### EXERCISE
Retype each line exactly as it stands, beginning at the first line of the material and finishing with the line that contains "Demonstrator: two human".

*** Block opens ***

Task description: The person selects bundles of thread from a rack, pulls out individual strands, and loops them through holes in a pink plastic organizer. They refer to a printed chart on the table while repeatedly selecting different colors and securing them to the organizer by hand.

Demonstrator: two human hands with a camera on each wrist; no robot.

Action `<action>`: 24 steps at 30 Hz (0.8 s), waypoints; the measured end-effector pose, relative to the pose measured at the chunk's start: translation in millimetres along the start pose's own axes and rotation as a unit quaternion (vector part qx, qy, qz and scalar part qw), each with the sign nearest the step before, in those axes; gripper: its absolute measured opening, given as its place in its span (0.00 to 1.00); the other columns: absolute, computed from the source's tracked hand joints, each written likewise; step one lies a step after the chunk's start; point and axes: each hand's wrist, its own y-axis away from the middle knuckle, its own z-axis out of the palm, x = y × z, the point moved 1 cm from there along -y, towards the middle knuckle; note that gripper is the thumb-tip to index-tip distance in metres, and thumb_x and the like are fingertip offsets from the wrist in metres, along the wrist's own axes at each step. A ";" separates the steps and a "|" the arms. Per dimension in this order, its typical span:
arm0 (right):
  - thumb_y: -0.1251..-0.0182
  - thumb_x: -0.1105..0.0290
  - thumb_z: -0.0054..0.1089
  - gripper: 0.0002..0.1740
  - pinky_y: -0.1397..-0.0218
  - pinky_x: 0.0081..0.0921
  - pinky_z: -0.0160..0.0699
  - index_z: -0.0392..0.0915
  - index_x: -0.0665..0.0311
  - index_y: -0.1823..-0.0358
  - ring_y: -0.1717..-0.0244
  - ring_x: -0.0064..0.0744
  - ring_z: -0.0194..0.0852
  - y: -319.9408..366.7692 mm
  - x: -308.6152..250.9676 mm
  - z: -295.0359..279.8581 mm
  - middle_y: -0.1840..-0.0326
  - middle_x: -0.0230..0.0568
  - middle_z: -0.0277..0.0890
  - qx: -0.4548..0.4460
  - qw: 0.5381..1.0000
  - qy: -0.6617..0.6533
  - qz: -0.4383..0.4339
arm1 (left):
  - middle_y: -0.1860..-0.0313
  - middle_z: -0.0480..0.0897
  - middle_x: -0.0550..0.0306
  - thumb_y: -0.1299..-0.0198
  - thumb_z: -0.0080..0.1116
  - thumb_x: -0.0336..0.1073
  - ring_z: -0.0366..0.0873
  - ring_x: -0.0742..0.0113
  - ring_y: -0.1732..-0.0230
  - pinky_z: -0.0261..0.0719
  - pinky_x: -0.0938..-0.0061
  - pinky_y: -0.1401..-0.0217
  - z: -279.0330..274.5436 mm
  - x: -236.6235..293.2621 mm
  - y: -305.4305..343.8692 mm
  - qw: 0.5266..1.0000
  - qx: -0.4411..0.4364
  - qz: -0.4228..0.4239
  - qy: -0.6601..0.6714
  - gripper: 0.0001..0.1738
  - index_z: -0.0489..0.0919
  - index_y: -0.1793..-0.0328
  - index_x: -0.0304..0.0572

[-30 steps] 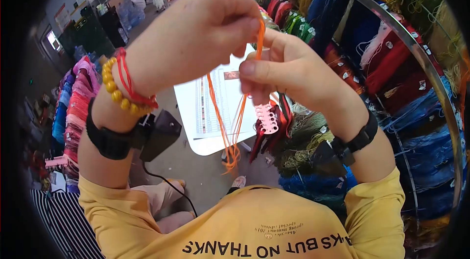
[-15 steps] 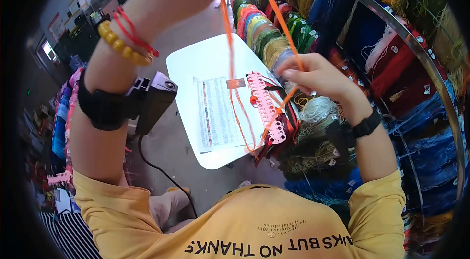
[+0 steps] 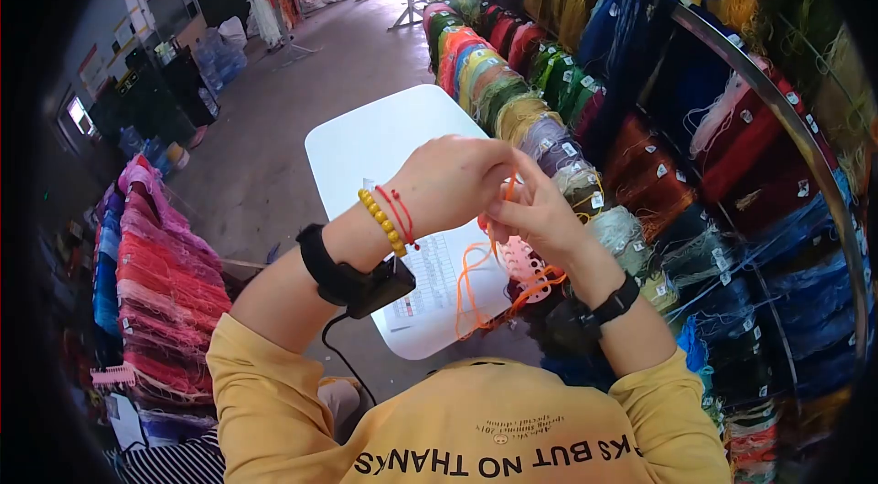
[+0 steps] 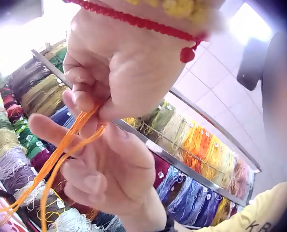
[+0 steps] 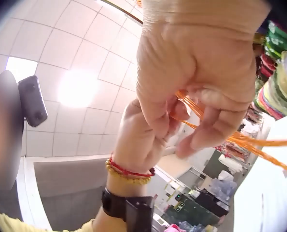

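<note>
Both hands meet over the white table (image 3: 366, 132). My left hand (image 3: 453, 175), with red cord and yellow beads at its wrist, pinches a bundle of orange thread (image 4: 68, 137) between curled fingers and thumb. Right beside it, my right hand (image 3: 541, 221) has its thumb and fingers around the same strands, one finger reaching out. Thread ends (image 3: 468, 292) hang in loose loops below the hands. A pink holed thread card (image 3: 523, 265) lies underneath at the table's right edge, partly hidden by the right hand.
A printed chart (image 3: 430, 274) lies on the table, partly behind the left forearm. Racks of coloured skeins (image 3: 649, 164) line the right side. Pink and red skeins (image 3: 165, 274) hang at left. A black cable (image 3: 340, 338) trails from the left wrist camera.
The hands first worked close together up high, then the left rose and stretched the orange thread away from the right. Now both are lower and together again, over the pink card.
</note>
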 end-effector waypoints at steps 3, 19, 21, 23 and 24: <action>0.45 0.75 0.58 0.32 0.74 0.19 0.72 0.57 0.61 0.37 0.75 0.21 0.71 -6.1 26.0 -8.9 0.69 0.37 0.72 0.088 0.989 0.091 -0.082 | 0.74 0.81 0.51 0.43 0.52 0.32 0.79 0.61 0.75 0.75 0.72 0.70 8.4 -25.1 12.7 0.997 0.032 -0.047 0.043 0.07 0.79 0.63 0.38; 0.42 0.69 0.55 0.08 0.65 0.32 0.73 0.77 0.66 0.66 0.70 0.40 0.77 39.6 -13.2 -64.0 0.70 0.48 0.77 0.269 0.779 0.557 -0.105 | 0.76 0.78 0.63 0.38 0.51 0.36 0.68 0.82 0.82 0.65 0.87 0.80 89.9 -46.1 59.1 0.865 -0.031 -0.285 0.412 0.10 0.78 0.61 0.37; 0.41 0.69 0.51 0.10 0.61 0.27 0.73 0.77 0.65 0.62 0.66 0.35 0.75 74.0 -88.1 -98.5 0.67 0.47 0.76 0.432 0.615 0.653 -0.094 | 0.76 0.78 0.62 0.38 0.50 0.35 0.68 0.82 0.82 0.65 0.86 0.80 98.5 -53.7 65.0 0.829 -0.038 -0.342 0.441 0.11 0.78 0.56 0.37; 0.36 0.66 0.52 0.10 0.65 0.24 0.72 0.78 0.64 0.64 0.69 0.28 0.73 129.7 -149.8 -141.2 0.68 0.40 0.77 0.584 0.483 0.599 -0.259 | 0.75 0.78 0.63 0.38 0.50 0.35 0.67 0.82 0.82 0.65 0.87 0.79 116.5 -68.2 77.2 0.773 -0.033 -0.387 0.502 0.11 0.78 0.55 0.36; 0.34 0.65 0.52 0.10 0.66 0.16 0.71 0.77 0.64 0.63 0.69 0.21 0.74 160.1 -172.4 -158.9 0.66 0.38 0.78 0.644 0.512 0.500 -0.271 | 0.75 0.77 0.63 0.38 0.50 0.35 0.67 0.81 0.81 0.65 0.87 0.78 124.1 -72.5 81.9 0.742 -0.029 -0.409 0.530 0.12 0.78 0.54 0.36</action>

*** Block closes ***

### YOUR RESPONSE
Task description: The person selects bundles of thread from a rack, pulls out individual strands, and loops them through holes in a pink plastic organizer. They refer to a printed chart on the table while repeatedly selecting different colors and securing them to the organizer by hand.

Demonstrator: two human hands with a camera on each wrist; no robot.

The exercise was worked through completely.